Work task: Word for word, reproduce every line of the data.

##############################

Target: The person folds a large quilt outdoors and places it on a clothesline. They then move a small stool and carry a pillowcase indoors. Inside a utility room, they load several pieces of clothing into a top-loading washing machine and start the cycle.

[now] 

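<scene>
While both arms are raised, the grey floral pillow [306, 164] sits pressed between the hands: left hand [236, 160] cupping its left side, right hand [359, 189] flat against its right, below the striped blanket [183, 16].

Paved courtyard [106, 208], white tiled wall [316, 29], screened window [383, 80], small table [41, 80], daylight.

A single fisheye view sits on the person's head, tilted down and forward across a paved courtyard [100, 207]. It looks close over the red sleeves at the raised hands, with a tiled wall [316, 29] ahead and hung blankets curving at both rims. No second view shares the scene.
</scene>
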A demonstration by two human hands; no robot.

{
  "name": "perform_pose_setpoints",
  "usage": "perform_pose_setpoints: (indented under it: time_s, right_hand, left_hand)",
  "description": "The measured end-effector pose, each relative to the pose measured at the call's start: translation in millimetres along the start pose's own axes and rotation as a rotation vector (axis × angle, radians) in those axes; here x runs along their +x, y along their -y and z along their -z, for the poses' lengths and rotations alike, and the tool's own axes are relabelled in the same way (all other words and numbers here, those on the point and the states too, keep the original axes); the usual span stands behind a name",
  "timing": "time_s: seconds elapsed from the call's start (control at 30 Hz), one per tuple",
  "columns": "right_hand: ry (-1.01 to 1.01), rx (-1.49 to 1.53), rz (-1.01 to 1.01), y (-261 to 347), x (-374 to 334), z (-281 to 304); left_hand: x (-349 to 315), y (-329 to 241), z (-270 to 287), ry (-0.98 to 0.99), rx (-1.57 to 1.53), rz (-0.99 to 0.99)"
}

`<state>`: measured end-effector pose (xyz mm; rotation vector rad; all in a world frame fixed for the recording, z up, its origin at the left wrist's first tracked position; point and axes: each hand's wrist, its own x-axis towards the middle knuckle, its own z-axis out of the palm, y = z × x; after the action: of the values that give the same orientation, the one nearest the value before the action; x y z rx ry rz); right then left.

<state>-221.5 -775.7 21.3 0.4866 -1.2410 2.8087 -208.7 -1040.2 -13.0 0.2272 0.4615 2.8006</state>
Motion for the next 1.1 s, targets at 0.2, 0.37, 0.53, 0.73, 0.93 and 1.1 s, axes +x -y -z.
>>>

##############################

Your response:
Target: The person folds a large quilt outdoors and places it on a clothesline. They then move a small stool and carry a pillowcase indoors. Inside a utility room, they load several pieces of clothing into a top-loading washing machine and start the cycle.

[now] 

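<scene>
While both arms are raised, the grey floral pillow [306, 164] sits pressed between the hands: left hand [236, 160] cupping its left side, right hand [359, 189] flat against its right, below the striped blanket [183, 16].

Paved courtyard [106, 208], white tiled wall [316, 29], screened window [383, 80], small table [41, 80], daylight.

A single fisheye view sits on the person's head, tilted down and forward across a paved courtyard [100, 207]. It looks close over the red sleeves at the raised hands, with a tiled wall [316, 29] ahead and hung blankets curving at both rims. No second view shares the scene.
</scene>
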A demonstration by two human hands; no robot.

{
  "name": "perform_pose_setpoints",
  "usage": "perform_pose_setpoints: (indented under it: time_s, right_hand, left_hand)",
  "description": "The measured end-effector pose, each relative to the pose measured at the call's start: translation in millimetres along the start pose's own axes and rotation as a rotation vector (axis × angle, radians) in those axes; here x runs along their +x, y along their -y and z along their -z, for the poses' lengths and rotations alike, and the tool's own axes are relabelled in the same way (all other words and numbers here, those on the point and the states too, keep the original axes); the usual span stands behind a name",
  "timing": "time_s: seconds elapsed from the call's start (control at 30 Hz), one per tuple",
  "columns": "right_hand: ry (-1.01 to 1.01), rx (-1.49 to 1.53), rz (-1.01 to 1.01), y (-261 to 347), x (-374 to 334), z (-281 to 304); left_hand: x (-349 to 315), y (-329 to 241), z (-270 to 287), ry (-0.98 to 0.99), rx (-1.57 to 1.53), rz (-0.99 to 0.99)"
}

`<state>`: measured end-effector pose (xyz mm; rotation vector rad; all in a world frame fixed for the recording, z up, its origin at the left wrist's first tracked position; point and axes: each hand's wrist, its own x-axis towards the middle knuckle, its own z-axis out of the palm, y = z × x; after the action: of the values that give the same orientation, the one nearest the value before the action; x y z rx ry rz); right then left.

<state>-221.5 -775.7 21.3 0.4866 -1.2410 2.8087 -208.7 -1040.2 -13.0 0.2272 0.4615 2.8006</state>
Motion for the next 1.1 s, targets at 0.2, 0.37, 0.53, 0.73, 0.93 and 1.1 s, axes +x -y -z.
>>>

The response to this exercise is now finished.